## EXERCISE AIM
Print the whole listing below exactly as given, pictures excluded.

%%

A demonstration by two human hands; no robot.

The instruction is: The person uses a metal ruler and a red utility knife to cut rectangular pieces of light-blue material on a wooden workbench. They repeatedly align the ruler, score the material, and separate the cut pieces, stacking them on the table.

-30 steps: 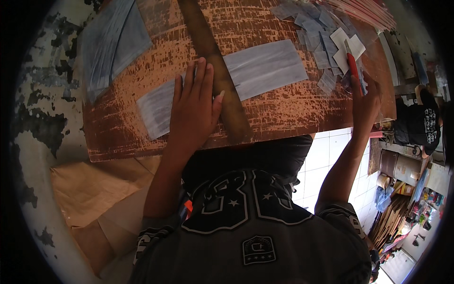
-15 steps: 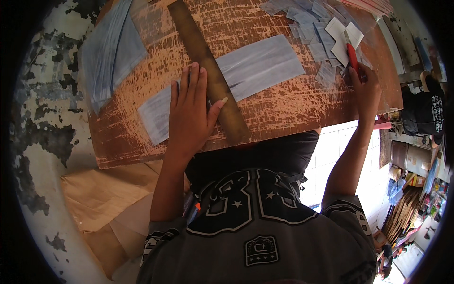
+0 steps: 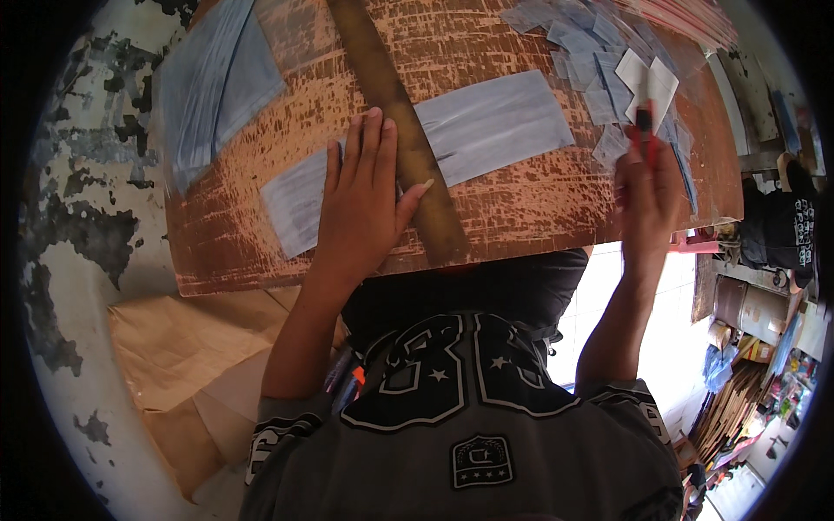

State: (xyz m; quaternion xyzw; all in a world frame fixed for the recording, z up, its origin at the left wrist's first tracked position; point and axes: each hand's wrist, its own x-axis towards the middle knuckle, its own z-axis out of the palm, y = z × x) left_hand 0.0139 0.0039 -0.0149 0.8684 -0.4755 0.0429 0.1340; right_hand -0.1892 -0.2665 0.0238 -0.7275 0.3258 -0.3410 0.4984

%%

## EXERCISE SOLUTION
A demonstration by two human hands; no robot.

The instruction is: The person uses a metal ruler and a red utility knife to cut rectangular pieces of light-blue material on a wooden workbench. They repeatedly align the ruler, score the material, and separate the cut pieces, stacking them on the table.

-30 steps: 
-15 steps: 
+0 steps: 

State: (xyz m; quaternion xyzw; all in a world frame fixed for the recording, z up, its origin at the left wrist's first tracked position; point and axes: each hand's wrist, its own x-axis towards the middle knuckle, its own z-axis out of the palm, y = z × x) left_hand 0.0139 0.0039 -0.0149 0.8684 -0.4755 0.0429 0.1340; right_hand -0.1892 -0.2665 0.0238 -0.7275 0.3258 -0.3410 0.4984

Nothing remains to be added to the exercise.